MRIやCTなどの検査も行いますが、原因がはっきりしていないため、パーキンソン病の診察は検査では特定できません。パーキンソン病とよく似た症状を示す病気を持っているかどうかを確認するためにこれらの検査が行われます。

パーキンソン病と似た症状を示す病気
a. 脳梗塞が多発して起こる。歩行が不安定で横方向に歩幅を広くとる特徴がある。
b. 薬が原因。歩行障害は強く、左右の差は軽度。
c. 手足の震えが主な症状の場合は本態性振戦の可能性がある。何かの動作をしようとすると震えが強くなる。安静にしているとおさまる。

治療

パーキンソン病の根治療法はまだないため、薬による治療、外科療法、リハビリテーション療法などを組み合わせて症状を緩和します。早い段階で治療を始めることにより病気の進行を遅らせることができます。

パーキンソン病に用いられる主な薬

a. L−ドパ ドーパミンを補充する最も強力なパーキンソン病の治療薬。長期間の使用により薬の効き方にムラが出る場合がある。
b. ドパミンアゴニスト L-ドパに似た働きを持ち、即効性がある。長期間の使用でも効き目にムラが出ることはあまりないとされる。副作用は急な眠気。
c. アマンタジン ドーパミンの放出を促進する。
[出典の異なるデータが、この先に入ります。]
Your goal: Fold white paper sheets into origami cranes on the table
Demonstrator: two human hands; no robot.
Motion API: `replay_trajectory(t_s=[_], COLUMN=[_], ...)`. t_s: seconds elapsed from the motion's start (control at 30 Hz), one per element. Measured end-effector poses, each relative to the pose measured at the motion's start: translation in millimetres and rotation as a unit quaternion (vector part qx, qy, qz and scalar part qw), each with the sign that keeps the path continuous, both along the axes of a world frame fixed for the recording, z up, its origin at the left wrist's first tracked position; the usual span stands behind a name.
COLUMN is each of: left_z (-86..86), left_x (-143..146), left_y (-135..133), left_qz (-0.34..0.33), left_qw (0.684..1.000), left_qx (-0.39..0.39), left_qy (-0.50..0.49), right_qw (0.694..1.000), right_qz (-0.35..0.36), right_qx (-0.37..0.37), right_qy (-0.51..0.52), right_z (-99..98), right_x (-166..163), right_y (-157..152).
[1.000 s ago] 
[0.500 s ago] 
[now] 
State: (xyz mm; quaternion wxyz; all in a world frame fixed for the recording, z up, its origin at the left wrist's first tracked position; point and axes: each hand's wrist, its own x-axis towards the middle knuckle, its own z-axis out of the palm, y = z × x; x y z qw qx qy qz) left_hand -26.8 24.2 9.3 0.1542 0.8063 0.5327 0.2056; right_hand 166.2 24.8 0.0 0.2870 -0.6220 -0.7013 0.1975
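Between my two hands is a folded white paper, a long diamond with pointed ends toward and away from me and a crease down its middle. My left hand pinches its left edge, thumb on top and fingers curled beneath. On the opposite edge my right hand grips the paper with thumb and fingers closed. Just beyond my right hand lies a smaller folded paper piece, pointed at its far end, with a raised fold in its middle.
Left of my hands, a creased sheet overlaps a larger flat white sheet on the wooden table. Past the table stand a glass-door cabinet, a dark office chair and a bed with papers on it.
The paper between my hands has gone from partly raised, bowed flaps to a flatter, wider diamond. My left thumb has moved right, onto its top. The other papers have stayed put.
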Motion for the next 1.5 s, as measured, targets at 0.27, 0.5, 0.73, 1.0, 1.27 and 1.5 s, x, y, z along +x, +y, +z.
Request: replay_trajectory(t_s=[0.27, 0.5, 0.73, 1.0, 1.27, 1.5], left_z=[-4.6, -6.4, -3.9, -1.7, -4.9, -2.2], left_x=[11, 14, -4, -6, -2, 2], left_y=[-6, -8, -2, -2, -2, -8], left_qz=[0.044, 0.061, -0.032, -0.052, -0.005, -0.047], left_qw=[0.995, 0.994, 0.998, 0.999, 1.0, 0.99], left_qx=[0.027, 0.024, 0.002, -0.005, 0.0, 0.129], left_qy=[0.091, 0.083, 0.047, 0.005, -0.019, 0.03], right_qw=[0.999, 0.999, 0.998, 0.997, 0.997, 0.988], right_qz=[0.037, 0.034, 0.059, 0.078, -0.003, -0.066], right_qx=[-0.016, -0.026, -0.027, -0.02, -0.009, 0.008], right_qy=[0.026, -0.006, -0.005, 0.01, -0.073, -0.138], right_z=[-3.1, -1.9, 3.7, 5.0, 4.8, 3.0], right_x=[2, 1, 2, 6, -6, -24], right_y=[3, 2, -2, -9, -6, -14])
効く人と効かない人がある。
d. MAO-B阻害薬 ドーパミンを分解する酵素の効き目を弱くし、ドーパミンが長くとどまるようにさせる。
e. 末梢性COMT阻害薬 血液中でL-ドパが分解されることを防ぎ、L-ドパが脳内にたくさん入るようにする。
f. 抗コリン剤 ドーパミンが減少した時に増えるアセチルコリンの働きを抑制する。

●自己判断でパーキンソン病の薬を中断してはいけません。高熱や全身の発汗、全身硬直、意識が混濁するなどの重篤な事態になることがあります。必ず医師の指示に従い、用法、用量を守って服用してください。

外科的療法

定位脳手術、深部電気刺激療法といった外科的療法は薬物療法で治療をしても効果があまりない場合に検討されます。